AIM OF THE TASK:
Within the records below is a range that opens at the line with "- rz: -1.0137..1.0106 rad" and closes at the line with "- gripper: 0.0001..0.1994". Return that range word for word, both ends included, and only that range.

== Segment start ==

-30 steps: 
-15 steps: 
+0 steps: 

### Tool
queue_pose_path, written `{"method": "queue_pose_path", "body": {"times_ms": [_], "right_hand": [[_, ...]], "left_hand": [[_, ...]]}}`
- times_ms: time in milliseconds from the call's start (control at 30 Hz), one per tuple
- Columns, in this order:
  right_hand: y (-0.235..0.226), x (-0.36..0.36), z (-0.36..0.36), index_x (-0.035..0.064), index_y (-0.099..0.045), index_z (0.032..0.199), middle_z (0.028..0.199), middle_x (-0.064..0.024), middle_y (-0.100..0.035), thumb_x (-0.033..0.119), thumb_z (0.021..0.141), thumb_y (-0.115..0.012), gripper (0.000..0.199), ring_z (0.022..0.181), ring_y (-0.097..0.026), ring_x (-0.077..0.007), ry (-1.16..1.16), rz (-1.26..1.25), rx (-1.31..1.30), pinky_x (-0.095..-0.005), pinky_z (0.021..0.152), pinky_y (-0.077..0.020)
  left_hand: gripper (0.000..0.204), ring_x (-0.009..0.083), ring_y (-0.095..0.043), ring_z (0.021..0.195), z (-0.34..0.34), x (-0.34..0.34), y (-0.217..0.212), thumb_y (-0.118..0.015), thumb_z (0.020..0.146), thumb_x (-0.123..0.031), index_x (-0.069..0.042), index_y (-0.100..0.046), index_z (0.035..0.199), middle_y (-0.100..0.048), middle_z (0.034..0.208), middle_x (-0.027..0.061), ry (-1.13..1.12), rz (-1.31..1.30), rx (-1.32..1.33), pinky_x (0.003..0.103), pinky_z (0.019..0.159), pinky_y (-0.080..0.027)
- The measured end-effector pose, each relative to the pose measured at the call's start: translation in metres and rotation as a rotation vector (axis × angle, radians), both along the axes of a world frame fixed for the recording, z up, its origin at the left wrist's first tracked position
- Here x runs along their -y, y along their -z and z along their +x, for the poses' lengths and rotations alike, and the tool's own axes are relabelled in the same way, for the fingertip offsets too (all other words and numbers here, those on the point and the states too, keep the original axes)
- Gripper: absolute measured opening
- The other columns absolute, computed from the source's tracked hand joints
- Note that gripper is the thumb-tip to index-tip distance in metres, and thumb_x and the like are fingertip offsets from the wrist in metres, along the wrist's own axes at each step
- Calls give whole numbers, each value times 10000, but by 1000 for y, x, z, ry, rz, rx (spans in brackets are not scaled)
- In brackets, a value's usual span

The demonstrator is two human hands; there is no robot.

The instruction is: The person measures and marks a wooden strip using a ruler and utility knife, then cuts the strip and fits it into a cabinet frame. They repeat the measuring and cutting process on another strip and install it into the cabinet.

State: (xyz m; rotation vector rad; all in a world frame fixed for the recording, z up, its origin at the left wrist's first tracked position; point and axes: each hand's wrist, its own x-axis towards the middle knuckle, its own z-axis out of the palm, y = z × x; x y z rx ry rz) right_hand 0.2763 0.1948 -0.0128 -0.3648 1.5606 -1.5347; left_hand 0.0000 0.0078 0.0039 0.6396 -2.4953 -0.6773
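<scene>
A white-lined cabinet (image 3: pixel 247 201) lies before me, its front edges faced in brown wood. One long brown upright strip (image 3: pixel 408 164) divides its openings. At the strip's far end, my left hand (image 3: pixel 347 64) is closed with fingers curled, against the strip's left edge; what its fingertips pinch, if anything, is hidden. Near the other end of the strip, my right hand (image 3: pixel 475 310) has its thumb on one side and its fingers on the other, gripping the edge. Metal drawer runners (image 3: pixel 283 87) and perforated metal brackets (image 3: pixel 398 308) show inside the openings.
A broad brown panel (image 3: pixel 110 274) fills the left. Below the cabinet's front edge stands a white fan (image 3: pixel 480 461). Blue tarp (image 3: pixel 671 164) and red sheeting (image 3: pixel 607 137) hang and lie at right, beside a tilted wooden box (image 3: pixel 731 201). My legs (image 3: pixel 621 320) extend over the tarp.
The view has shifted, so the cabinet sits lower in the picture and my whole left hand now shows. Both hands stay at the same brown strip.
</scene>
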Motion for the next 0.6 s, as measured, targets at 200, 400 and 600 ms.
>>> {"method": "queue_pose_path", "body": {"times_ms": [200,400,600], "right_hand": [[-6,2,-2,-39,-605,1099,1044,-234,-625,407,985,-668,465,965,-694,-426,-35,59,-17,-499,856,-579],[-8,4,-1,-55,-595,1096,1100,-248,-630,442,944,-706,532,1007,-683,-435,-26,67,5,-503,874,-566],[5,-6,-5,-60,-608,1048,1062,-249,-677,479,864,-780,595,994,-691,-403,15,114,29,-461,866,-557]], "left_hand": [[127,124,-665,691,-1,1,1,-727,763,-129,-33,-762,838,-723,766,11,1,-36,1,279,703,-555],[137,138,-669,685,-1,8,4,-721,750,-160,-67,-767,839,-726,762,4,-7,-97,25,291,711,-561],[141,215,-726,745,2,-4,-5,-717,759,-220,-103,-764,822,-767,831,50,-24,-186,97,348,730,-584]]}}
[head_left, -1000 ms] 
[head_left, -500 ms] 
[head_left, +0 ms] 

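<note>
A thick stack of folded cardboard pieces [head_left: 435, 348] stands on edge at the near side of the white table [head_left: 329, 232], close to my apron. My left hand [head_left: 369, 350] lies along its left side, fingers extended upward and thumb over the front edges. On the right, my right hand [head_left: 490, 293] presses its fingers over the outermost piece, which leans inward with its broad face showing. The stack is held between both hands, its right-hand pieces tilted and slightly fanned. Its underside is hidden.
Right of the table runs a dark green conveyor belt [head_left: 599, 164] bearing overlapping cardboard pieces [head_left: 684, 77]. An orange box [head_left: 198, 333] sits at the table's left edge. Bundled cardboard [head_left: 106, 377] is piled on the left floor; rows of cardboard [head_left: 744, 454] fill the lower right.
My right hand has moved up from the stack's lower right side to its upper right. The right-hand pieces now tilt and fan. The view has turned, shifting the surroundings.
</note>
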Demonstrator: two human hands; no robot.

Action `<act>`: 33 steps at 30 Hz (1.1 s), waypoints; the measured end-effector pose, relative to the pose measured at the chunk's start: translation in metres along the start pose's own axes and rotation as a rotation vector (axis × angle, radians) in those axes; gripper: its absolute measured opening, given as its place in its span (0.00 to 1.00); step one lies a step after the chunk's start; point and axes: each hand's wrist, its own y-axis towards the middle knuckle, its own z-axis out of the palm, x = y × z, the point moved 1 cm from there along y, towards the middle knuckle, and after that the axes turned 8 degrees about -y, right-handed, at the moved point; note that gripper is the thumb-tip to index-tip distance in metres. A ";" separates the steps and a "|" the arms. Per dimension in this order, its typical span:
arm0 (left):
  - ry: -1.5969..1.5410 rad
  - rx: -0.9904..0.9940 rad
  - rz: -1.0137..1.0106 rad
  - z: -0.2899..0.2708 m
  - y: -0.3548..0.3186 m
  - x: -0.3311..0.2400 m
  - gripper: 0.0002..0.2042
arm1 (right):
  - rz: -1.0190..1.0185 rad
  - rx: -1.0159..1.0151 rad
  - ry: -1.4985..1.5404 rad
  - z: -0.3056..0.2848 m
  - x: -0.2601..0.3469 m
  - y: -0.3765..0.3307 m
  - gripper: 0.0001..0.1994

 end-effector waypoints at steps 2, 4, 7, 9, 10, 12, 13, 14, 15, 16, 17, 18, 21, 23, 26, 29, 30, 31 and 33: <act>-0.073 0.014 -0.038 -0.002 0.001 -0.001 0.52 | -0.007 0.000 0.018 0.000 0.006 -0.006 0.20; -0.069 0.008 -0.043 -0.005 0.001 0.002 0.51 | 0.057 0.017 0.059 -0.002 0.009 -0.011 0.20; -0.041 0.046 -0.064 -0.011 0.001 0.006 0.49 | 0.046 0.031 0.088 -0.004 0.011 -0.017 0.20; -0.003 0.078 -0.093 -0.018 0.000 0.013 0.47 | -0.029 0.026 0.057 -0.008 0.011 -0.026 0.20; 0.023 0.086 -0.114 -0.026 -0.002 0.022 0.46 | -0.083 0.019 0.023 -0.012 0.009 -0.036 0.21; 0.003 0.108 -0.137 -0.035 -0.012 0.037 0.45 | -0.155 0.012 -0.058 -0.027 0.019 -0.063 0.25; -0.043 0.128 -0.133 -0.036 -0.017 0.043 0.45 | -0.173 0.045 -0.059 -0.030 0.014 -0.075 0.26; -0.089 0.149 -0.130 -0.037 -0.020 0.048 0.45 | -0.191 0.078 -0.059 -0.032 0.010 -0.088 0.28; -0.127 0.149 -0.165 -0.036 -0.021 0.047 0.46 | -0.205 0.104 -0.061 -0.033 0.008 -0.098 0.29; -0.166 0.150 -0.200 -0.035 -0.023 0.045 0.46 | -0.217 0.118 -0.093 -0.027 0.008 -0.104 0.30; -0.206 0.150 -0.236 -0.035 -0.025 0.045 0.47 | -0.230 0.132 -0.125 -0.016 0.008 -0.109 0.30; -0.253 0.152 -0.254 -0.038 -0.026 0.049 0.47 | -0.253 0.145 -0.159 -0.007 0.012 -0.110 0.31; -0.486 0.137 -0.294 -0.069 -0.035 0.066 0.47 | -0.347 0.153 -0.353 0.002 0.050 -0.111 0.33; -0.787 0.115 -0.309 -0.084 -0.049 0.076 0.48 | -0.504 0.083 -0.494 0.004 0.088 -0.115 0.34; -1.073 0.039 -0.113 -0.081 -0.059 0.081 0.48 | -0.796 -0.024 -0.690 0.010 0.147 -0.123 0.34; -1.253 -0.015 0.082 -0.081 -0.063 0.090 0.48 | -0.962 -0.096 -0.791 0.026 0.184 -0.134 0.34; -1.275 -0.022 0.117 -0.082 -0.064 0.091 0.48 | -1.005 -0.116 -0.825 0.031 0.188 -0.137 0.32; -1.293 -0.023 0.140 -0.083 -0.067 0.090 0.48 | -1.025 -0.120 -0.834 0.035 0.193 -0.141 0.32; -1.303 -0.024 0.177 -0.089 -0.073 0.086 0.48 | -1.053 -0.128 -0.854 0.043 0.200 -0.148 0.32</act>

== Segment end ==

ANSWER TO THE PROBLEM:
  - rz: -1.0137..1.0106 rad
  - z: -0.2899..0.2708 m
  - y: -0.3548..0.3186 m
  - x: -0.3311..0.2400 m
  - gripper: 0.0002..0.2042
arm1 (right):
  - rz: -1.0190..1.0185 rad
  - rx: -1.0159..1.0151 rad
  - ry: -1.4985..1.5404 rad
  - z: -0.3056..0.2848 m
  - x: -0.2601..0.3469 m
  - y: -0.3765..0.3307 m
  - gripper: 0.0001..0.1994

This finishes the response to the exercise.